__Exercise requirements__.
In the records below, find each line containing the word "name" and copy it.

[Stored items]
····················

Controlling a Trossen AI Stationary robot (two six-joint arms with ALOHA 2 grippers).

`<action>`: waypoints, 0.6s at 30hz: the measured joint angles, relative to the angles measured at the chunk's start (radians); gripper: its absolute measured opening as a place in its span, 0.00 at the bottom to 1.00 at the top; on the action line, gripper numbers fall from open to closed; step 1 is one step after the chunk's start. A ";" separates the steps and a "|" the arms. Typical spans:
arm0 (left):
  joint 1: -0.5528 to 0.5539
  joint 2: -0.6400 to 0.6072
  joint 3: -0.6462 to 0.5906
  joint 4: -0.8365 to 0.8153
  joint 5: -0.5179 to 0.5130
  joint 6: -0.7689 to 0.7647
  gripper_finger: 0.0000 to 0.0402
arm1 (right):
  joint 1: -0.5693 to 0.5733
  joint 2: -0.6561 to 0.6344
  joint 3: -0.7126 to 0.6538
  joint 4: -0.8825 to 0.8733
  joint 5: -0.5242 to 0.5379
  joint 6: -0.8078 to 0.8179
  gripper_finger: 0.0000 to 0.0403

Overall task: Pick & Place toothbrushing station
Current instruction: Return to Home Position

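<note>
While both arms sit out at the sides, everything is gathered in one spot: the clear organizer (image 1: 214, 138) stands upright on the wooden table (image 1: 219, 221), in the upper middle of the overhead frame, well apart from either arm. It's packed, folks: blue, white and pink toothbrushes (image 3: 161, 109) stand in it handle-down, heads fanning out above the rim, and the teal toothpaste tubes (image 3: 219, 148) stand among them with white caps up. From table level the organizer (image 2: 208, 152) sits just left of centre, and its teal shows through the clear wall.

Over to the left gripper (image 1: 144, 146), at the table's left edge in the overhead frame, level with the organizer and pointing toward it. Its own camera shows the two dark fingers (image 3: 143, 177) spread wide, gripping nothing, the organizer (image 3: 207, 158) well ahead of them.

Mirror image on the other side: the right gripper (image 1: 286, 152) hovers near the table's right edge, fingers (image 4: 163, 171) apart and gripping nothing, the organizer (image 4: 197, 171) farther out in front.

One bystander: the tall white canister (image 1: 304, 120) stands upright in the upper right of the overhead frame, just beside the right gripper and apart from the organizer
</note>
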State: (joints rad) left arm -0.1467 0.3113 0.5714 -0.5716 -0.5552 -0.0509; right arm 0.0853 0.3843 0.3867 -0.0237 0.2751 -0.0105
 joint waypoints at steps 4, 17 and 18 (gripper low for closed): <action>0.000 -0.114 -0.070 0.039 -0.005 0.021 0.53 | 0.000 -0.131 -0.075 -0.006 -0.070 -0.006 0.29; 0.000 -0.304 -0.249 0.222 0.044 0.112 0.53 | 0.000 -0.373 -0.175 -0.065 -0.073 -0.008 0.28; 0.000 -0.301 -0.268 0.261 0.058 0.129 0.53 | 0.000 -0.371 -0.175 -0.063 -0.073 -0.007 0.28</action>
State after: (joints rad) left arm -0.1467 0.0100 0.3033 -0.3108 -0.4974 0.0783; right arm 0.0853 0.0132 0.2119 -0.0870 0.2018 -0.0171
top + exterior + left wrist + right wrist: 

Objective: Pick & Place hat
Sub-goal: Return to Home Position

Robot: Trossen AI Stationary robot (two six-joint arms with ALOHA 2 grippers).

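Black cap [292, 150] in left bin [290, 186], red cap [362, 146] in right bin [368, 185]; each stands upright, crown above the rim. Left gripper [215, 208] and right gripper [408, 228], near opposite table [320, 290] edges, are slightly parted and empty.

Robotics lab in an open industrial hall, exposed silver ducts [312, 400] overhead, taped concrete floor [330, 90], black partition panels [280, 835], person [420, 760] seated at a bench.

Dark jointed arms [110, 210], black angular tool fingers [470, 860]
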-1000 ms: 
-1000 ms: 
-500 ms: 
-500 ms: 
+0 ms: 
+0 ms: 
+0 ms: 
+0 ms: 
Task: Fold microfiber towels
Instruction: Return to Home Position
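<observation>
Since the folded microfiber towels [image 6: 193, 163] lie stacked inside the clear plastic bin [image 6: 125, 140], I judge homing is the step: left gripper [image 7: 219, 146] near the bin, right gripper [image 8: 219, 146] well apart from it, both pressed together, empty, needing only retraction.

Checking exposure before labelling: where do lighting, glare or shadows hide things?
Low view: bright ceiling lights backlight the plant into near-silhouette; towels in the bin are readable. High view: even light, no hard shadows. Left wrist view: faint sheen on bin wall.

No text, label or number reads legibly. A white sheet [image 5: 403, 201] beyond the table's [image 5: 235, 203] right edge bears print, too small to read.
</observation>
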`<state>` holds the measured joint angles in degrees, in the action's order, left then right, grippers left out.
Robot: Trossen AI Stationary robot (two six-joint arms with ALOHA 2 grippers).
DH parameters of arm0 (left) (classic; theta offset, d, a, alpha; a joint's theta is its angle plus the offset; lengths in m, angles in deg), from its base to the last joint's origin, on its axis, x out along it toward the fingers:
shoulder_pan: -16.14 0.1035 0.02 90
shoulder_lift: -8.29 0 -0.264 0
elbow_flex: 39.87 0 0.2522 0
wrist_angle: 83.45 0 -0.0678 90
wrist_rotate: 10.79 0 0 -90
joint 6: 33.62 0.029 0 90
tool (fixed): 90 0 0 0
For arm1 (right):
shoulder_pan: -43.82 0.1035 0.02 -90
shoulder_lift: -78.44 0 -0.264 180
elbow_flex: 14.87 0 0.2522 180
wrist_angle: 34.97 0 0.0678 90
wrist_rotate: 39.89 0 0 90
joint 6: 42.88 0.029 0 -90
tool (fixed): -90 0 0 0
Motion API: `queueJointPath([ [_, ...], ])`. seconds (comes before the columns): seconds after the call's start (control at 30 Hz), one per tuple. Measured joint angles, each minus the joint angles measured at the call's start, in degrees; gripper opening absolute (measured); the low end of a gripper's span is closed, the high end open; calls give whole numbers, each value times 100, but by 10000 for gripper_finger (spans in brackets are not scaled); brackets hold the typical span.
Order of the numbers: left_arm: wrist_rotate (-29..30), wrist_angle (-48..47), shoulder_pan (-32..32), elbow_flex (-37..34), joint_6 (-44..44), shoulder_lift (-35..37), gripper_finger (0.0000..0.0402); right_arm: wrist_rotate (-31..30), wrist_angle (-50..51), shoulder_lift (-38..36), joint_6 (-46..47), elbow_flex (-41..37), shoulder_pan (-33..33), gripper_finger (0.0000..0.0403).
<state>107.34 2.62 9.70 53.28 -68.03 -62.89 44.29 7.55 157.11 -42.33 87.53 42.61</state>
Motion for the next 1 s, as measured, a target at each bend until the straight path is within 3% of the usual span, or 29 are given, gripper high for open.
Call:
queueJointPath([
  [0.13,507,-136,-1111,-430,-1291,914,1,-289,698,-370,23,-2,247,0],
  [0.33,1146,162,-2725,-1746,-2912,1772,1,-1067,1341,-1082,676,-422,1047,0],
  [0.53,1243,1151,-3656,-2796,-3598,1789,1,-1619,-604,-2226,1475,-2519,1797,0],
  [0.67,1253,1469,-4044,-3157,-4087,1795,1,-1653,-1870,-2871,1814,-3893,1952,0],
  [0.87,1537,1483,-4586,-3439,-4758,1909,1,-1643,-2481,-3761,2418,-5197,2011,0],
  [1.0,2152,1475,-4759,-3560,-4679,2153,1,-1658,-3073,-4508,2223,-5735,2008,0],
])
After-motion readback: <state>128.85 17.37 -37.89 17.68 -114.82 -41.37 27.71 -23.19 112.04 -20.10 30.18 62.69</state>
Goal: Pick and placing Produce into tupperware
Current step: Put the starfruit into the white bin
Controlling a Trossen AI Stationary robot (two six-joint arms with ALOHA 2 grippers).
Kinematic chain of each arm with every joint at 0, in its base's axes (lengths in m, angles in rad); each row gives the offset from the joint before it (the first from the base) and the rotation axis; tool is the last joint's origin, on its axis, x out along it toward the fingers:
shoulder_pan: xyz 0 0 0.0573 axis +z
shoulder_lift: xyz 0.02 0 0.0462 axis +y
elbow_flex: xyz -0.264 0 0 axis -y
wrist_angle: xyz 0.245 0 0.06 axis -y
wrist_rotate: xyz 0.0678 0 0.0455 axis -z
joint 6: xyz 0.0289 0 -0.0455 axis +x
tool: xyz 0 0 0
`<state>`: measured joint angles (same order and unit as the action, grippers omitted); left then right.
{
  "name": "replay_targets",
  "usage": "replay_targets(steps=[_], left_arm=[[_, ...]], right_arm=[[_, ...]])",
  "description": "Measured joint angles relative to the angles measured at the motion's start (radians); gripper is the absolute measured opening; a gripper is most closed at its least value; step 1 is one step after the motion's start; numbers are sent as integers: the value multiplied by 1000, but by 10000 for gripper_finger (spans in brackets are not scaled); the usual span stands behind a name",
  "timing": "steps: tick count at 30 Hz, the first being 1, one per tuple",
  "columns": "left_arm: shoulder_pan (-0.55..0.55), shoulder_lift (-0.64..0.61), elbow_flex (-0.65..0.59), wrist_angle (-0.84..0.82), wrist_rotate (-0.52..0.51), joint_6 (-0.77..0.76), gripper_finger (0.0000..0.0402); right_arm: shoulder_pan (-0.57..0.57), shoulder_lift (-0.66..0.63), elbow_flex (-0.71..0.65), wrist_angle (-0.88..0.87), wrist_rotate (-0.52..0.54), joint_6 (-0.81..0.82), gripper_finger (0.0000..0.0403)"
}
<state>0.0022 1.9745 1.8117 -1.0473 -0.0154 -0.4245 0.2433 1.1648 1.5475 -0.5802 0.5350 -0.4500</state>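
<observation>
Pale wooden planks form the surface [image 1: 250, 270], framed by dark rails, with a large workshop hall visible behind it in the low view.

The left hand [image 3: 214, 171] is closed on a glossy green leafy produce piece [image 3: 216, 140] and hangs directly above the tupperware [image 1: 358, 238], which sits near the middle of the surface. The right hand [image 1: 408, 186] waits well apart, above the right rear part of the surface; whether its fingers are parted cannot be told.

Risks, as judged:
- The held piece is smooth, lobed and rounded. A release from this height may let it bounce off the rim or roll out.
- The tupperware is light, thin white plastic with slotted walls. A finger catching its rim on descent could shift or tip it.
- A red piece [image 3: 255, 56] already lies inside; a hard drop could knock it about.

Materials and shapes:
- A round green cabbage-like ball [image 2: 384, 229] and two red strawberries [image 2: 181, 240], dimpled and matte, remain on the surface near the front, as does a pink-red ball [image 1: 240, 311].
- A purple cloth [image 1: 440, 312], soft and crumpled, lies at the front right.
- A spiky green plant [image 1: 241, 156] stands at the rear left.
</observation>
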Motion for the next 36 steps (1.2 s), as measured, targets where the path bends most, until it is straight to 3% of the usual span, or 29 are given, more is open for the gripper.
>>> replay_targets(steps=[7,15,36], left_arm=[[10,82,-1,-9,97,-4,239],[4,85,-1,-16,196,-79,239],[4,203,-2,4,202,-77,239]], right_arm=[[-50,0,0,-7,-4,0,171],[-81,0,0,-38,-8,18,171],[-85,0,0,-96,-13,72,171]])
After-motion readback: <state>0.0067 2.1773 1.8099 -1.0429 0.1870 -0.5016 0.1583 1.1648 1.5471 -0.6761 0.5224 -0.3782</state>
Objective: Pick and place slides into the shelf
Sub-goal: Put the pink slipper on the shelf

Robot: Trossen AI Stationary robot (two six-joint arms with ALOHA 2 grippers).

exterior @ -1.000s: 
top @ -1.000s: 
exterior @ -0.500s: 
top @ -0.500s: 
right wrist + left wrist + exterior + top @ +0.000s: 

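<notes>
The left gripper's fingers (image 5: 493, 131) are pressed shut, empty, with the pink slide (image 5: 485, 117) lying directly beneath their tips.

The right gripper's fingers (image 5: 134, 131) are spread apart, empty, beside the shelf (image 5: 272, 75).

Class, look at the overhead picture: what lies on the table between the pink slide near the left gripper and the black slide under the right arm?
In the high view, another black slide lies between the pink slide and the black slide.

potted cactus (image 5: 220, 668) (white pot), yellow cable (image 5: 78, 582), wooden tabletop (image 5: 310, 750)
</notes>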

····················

__Answer below__.
  "name": "replay_targets",
  "description": "Measured joint angles relative to the angles measured at the motion's start (radians); gripper is the absolute measured opening; a gripper is most closed at its least value; step 1 is one step after the motion's start; numbers are sent as integers: the value multiplied by 1000, but by 10000 for gripper_finger (spans in brackets are not scaled); the usual span stands behind a name",

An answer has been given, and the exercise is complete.